© Reuters. FILE PHOTO: Flowers are seen in Nelson Mandela Square as Nahil, a 17-year-old teenager, was killed by a French police officer during a traffic stop in Nanterre, France on July 2, 2023. The signs read “How many Nael has not been photographed ?” and “Jesty
By Elizabeth Pino
PARIS (Reuters) – A crowdfunding campaign to raise money for the family of the cop who killed teenager Nahil M. French society.
The fundraising effort was launched on the US GoFundMe platform by French far-right media personality Jean Messiha who supported the 2022 presidential election of Eric Zemmour and received more than 72,000 private donations.
Left-wing politicians called the fundraiser shameful while the far-right defended a police force it said was a daily target of violence in the low-income suburbs that ring French cities. It is a debate that reflects the deep divisions raging in French society.

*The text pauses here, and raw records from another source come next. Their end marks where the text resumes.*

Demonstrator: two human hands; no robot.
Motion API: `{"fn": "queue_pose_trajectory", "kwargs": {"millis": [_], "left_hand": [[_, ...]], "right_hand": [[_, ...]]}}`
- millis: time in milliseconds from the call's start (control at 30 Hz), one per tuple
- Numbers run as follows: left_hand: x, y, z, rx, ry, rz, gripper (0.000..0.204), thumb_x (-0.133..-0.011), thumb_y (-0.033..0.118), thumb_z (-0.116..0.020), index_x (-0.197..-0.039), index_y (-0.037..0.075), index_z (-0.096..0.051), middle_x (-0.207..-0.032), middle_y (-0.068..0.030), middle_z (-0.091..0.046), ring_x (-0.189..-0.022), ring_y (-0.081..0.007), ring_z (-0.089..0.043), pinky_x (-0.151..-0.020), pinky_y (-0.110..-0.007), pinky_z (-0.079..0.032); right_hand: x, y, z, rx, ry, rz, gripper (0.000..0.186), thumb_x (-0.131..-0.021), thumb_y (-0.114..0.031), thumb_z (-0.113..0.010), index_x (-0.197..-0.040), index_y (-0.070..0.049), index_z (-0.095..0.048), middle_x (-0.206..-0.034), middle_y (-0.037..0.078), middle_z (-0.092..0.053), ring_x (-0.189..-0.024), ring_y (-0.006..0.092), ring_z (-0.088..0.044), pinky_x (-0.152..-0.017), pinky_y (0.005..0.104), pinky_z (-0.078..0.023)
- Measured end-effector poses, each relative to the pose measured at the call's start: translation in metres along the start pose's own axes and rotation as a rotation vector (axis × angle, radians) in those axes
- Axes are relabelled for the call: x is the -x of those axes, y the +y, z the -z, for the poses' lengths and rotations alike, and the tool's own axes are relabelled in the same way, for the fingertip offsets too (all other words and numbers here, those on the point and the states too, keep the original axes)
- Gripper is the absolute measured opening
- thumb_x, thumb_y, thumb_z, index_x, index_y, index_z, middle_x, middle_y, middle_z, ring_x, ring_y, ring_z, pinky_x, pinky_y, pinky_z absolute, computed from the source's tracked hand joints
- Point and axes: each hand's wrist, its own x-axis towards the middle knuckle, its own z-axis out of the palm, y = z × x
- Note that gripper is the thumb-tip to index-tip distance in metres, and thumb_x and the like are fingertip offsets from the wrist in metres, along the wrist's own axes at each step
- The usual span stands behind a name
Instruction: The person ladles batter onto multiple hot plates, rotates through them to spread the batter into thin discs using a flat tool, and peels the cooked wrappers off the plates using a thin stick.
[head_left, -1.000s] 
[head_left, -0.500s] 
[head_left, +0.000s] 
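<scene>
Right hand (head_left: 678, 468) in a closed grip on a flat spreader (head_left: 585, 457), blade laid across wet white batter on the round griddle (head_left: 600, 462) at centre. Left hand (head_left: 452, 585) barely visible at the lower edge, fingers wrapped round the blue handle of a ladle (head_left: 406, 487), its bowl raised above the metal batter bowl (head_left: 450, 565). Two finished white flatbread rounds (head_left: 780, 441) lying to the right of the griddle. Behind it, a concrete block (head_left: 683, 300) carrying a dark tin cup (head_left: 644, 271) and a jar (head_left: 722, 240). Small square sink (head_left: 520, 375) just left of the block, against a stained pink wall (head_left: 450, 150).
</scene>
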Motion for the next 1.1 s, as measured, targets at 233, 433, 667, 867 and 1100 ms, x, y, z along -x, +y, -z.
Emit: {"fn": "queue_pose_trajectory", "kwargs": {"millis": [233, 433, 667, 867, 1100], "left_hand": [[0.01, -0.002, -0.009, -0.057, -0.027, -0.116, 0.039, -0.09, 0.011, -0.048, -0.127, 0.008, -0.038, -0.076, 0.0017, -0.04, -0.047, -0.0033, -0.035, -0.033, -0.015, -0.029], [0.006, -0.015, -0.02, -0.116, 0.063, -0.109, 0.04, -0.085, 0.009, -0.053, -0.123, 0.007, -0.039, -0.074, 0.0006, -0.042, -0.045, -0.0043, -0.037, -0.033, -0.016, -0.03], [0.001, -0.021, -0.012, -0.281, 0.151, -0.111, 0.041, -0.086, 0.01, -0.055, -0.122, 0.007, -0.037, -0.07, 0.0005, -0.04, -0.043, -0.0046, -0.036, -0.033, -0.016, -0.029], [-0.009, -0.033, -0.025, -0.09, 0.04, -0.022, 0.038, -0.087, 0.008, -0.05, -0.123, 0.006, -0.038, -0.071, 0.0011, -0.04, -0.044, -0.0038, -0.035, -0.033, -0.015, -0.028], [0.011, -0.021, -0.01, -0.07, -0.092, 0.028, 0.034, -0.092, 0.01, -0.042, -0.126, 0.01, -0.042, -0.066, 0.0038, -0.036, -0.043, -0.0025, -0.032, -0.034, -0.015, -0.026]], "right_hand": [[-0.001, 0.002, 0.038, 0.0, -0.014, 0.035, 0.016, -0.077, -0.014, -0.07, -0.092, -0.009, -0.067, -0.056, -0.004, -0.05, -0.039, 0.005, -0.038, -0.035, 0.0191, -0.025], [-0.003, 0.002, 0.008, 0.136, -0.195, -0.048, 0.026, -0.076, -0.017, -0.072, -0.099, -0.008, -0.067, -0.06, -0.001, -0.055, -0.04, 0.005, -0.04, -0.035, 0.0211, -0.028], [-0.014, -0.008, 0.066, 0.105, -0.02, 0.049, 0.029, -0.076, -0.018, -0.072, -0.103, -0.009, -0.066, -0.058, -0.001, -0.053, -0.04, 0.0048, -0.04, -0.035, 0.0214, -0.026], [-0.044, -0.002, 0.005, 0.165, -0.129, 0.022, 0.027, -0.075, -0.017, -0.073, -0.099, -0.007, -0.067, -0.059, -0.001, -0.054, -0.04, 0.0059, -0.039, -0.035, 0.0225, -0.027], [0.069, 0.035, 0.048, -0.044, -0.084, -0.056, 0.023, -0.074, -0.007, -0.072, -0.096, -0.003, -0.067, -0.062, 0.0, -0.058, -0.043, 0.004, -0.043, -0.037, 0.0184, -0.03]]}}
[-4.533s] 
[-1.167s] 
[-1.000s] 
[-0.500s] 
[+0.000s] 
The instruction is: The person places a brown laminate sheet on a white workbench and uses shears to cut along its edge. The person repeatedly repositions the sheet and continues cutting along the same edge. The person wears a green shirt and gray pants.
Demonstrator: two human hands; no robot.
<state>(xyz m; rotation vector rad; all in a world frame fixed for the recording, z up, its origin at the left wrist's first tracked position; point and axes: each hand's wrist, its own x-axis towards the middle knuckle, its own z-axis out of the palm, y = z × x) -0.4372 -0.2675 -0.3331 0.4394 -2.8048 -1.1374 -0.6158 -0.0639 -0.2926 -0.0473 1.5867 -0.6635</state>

“This police officer is a victim of a national witch hunt and this is a disgrace,” Messiha tweeted shortly after the campaign was launched. “The fundraising effort…is a symbol of France saying no (to) this betrayal.”
The police officer has been charged with first degree murder and has been remanded in custody.
PS leader Olivier Faure urged GoFundMe to shut down the campaign. “You are perpetuating an already widening chasm by supporting a police officer under investigation for murder. Shut it down!” wrote on social media.
Fundraising pledges for the Nahl family amounted to 352,000 euros.
Justice Minister Eric Dupond Moretti told France Inter radio that everyone should be able to donate to a mass rally but added: “I don’t think (Messi) is going in the direction of appeasement.”
Police discontent
The June 27 shooting of Nael, a 17-year-old of Moroccan-Algerian descent, unleashed a nationwide wave of riots that shocked France in its violence before police cracked down on rioters, bringing relative calm over the past two nights. .
The Interior Ministry said the police arrested 72 people overnight.
The killing sparked deep resentment from law enforcement agencies in the poor and ethnically mixed suburbs of major French cities – known as the suburbs – where Muslim communities of North African descent in particular have long accused the police of racial discrimination and violent tactics.
What began as an uprising of high-rises in the suburbs turned into a broader outpouring of hatred and anger toward the state, and opportunistic violence in towns and cities.
Rioters set more than 5,000 cars on fire, looted shopping centers, and targeted city halls, schools, and state-owned properties considered symbols of the state.
However, the unrest did not prompt the government into the kind of soul-searching about race that followed unrest over similar incidents in other Western countries, such as Black Lives Matter protests in the US or occasional race riots in Britain.
Instead, the French government refers to deprivation in low-income urban neighborhoods and juvenile delinquency, which reflects the country’s belief that citizens are united under one French identity, regardless of race or ethnicity.
On Tuesday, President Emmanuel Macron hosted more than 200 mayors at the Elysee Palace to hear their accounts of the unrest.